India: a long-term option

Knowledge density is real; manufacturing is early-stage. Realistic horizon: 2028+

Published 2026-05-04 · Last reviewed 2026-05-04

India offers Europe two things of strategic interest:

  • Knowledge density. Tata, HCL, Wipro, a strong academic base in IITs, a substantial diaspora in technical roles in Europe. The talent layer is real and growing.
  • Manufacturing capacity build-out. The Tata–PSMC fab in Dholera, Gujarat, plans to start with 28 nm and above from 2026–2027 with a planned capacity of 50,000 wafers per month. India has strategic motivation to build out semiconductor capacity for both economic and geopolitical reasons.

But on a 2026 timeline, India is not a substitute for Korea or Japan.

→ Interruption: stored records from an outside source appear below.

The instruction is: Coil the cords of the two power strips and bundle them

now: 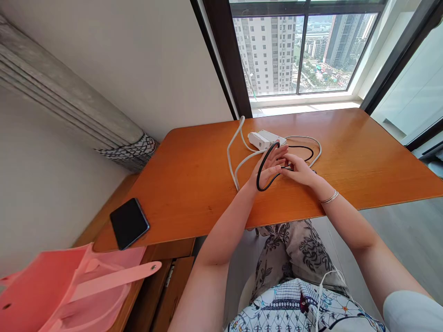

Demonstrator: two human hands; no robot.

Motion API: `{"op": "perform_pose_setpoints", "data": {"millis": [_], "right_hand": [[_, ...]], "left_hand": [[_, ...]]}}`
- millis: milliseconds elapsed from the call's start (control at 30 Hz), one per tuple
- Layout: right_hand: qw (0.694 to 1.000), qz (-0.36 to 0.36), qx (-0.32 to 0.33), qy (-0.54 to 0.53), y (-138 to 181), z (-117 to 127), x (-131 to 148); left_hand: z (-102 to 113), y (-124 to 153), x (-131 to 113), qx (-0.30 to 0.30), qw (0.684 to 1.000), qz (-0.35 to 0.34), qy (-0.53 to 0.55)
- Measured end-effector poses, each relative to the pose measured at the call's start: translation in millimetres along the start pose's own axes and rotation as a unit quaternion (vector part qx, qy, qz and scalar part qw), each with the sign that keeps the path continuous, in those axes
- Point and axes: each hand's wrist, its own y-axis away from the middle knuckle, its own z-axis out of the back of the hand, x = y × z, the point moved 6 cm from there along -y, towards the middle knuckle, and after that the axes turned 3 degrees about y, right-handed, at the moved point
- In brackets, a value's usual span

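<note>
A black cable [259, 177] makes a loop around my left hand [270, 165], whose fingers are stretched out with the palm turned to the right. My right hand [299, 169] is close against it, thumb and fingers closed on a stretch of the same black cable. Beyond the hands, a white power adapter [269, 139] lies on the wooden table [194, 175]. White cable [229, 154] runs in loose bends to the left of it and curves round on the right. More of the black cable lies on the tabletop behind my right hand.
A dark phone [129, 222] lies at the table's left front corner. Below it stands a pink plastic container [44, 286] with a strap-like handle [117, 279]. The table's far edge meets a window [304, 55]; a gathered grey curtain [69, 97] hangs at the left wall.
</note>
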Motion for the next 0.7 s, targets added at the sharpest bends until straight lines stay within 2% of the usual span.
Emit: {"op": "perform_pose_setpoints", "data": {"millis": [67, 133, 267, 367, 467, 600, 700], "right_hand": [[1.000, -0.005, 0.022, 0.001, -1.4, -6.0, -2.5], [1.000, 0.000, 0.013, -0.015, -2.5, -7.0, -1.9], [0.999, -0.029, -0.007, -0.033, -2.7, -2.1, -2.4], [0.995, -0.072, -0.041, -0.050, -2.5, 10.3, -7.1], [0.976, -0.090, -0.168, -0.109, -1.5, 35.3, -13.5], [0.910, -0.101, -0.370, -0.157, 7.5, 68.9, -24.3], [0.869, -0.119, -0.435, -0.204, 12.1, 81.2, -32.3]], "left_hand": [[-0.5, -0.2, 6.8, 0.011, 1.000, 0.014, -0.008], [-2.0, 0.5, 8.6, 0.005, 1.000, 0.001, -0.021], [-2.6, 3.4, -0.4, -0.044, 0.995, -0.056, -0.069], [4.1, 4.4, -9.4, -0.097, 0.985, -0.067, -0.129], [17.7, 3.6, -18.7, -0.166, 0.975, -0.076, -0.128], [44.2, 3.9, -29.0, -0.287, 0.945, -0.125, -0.091], [67.0, 4.1, -29.7, -0.358, 0.916, -0.141, -0.111]]}}
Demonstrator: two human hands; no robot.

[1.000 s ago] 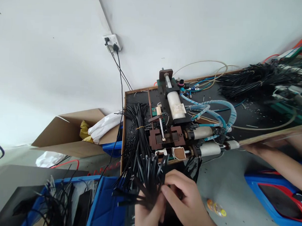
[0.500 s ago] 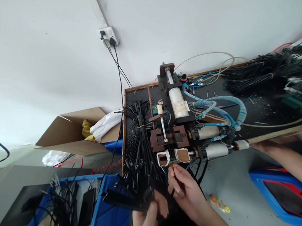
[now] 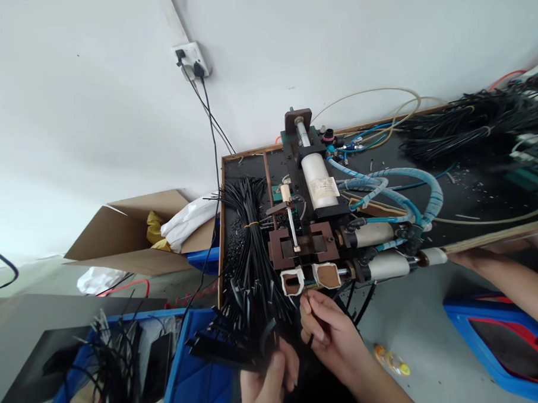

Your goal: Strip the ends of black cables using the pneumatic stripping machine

Manufacturing is in an early stage; the ecosystem of materials, equipment, EDA, and packaging is not in place. Indian fabs will be operational at non-leading-edge nodes by 2027–2028, comparable to where ESMC will be in Europe.

Realistic horizon for meaningful partnership: 2028+.

What can usefully happen in 2026–2027: research and education partnerships (joint programmes between EU institutions and IITs), software and AI talent agreements, perhaps targeted procurement preferences for Indian fabs once operational. None of this substitutes for the harder partnerships in Northeast Asia, but all of it lays the foundation for a deeper second-circle partnership in the next decade.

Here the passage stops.